While the door is still open a crack in Long Beach, the decision apparently leaves city officials and the Army Corps of Engineers with only much more expensive options for the disposal of the Harbor material.

“We’ve got two out of three,” said Councilmember Leslie Daigle, referring to the Back Bay dredging project that is nearing completion, the Rhine Channel project that can now begin in the spring, and the Harbor project that is still up in the air.

“This intensifies pressure to come up with a disposal solution,” she said. “The final story of the lower bay project is not yet written.

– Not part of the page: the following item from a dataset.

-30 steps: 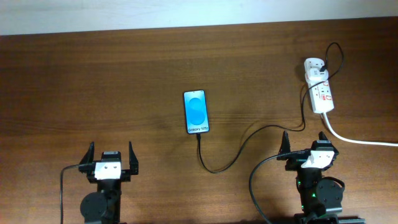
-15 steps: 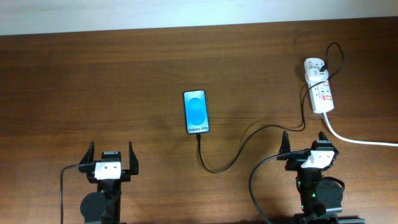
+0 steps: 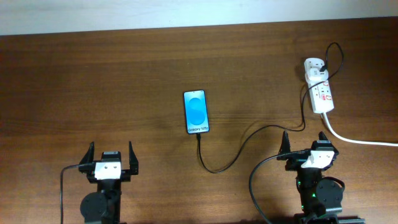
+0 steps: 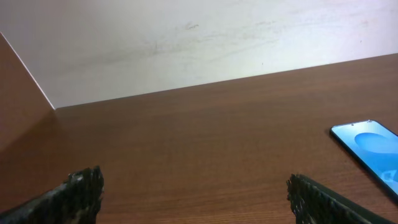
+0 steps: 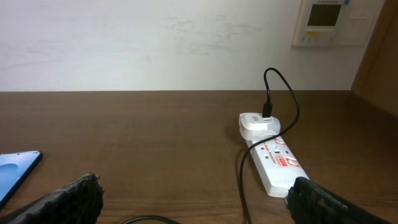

Stay tuned.”

City Manager Dave Kiff said that alternative disposal methods, involving trucking the material to faraway sites that accept contaminated material, or treating it before shipping it to nearer sites that require clean fill, “are a lot more costly.”

Another port project is coming in about 2014, he said, and that could be a possibility, or more capacity may open up in the current project that would give the city a second chance there.

The Rhine Channel sediment is contaminated with heavy metals and other chemicals as a result of boat building, repair and painting operations there in past decades.

In the larger Newport Harbor, about 1/3 of the estimated 2 million cubic yards that would be removed in a dredging project is contaminated. The clean material from the Harbor could be taken by barge to the same offshore site being used for the Back Bay project.

The Rhine Channel project is being funded by $4 million from the city’s general fund. The Harbor project is being managed by the Corps of Engineers and is dependent on federal funding.